Ela estava no fim do balcão bebendo doses de whisky como se tentasse matar algum pensamento que insistia em reaparecer. Vestido vermelho no corpo, azul nos olhos e cigarro entre os dedos, ignorando com desdém todas as investidas que passaram a motivar apostas entre os homens do bar. Ninguém conseguira arrancar um sorriso, daqueles que valeriam vidas, inspirariam pós-modernistas, católicos e ateus. Eu vi aqueles profundos olhos me cortarem a existência, duvidei que pudesse respirar enquanto ela tragava mais um cigarro e destroçava as minhas certezas.

Os lábios encostavam o copo delicadamente, as mãos sempre passeavam pelos cabelos a fim de tirá-los dos olhos. A maquiagem estava um pouco borrada e o semblante era de quem já estava cansada de chorar, de quem quisesse gritar, mas estava apenas ali sozinha, porque saberia que ninguém entenderia o que tinha para dizer. As vezes bocejava para parecer entediada com alguma coisa, mas na verdade ela estava querendo dizer algo, mas em sua garganta havia um nó e em sua vida uma dor, e nenhum dos dois alguém conseguiria resolver. Eu estava tão desamparado quanto suas costas naquele vestido. Quis falar sobre toda a vida que vi em sua alma, mas haviam vários olhos atentos a cercando. Foi quando ela se movimentou e trouxe suas pernas ate mim. Fiquei atônito, surpreso e desconcertado. "Me leve para outro lugar."

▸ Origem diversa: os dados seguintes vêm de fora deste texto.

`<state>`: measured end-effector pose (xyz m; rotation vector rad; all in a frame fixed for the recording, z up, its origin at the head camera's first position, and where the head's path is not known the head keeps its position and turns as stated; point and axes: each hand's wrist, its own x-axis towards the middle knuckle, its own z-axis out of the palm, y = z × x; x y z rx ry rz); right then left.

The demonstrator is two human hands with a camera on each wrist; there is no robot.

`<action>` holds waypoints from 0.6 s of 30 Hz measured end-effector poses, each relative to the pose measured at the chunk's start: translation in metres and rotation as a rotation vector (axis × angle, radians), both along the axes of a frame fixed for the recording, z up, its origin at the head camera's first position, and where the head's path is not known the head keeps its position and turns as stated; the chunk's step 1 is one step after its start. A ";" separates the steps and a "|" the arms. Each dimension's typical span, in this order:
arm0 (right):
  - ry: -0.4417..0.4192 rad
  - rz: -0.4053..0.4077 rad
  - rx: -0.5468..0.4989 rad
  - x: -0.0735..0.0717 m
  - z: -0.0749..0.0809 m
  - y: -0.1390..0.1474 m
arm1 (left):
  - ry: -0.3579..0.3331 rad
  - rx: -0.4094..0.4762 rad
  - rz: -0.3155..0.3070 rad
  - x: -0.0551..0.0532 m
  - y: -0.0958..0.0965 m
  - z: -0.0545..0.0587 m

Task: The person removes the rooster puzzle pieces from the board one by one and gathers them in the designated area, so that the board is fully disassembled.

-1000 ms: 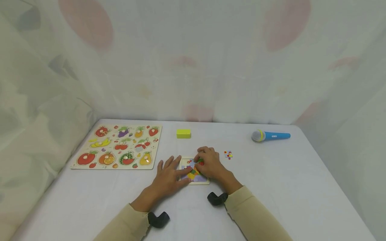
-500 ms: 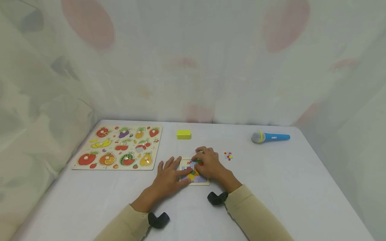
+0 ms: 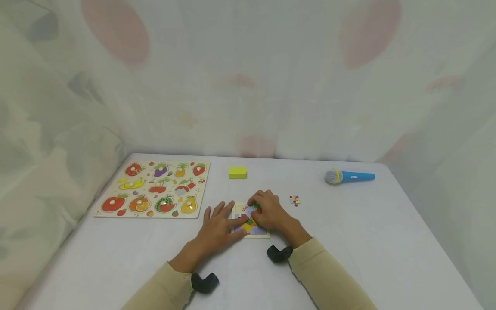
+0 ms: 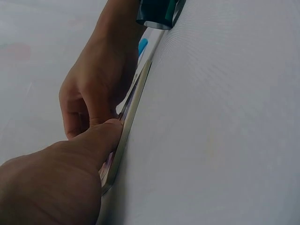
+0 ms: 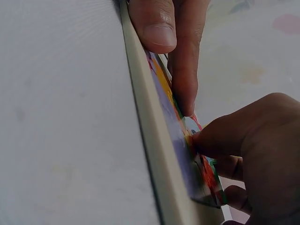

O que você diria se soubesse que poderia viver algo que ninguém entenderia? Se você visse aqueles olhos saberia o que estou dizendo. Era como um convite à um abismo, onde eu saberia que no final eu me jogaria de lá de cima por preferir a ideia de morrer do que desacostumar-me àquela presença. Eu não entendo como começou, mas eu já podia prever como iria acabar. Aquela forma de olhar com desatenção para o vazio e andar deslizando depois de tantos drinques, denunciavam a forma como entraria e sairia da minha vida. Meses depois eu continuei frequentando aquele bar, na esperança de topar com aqueles olhos tristes, ocupei seu copo e tomei, por empréstimo, vários copos, conheci outros corpos, mas ninguém era tão triste quanto ela, nem tão espetacular.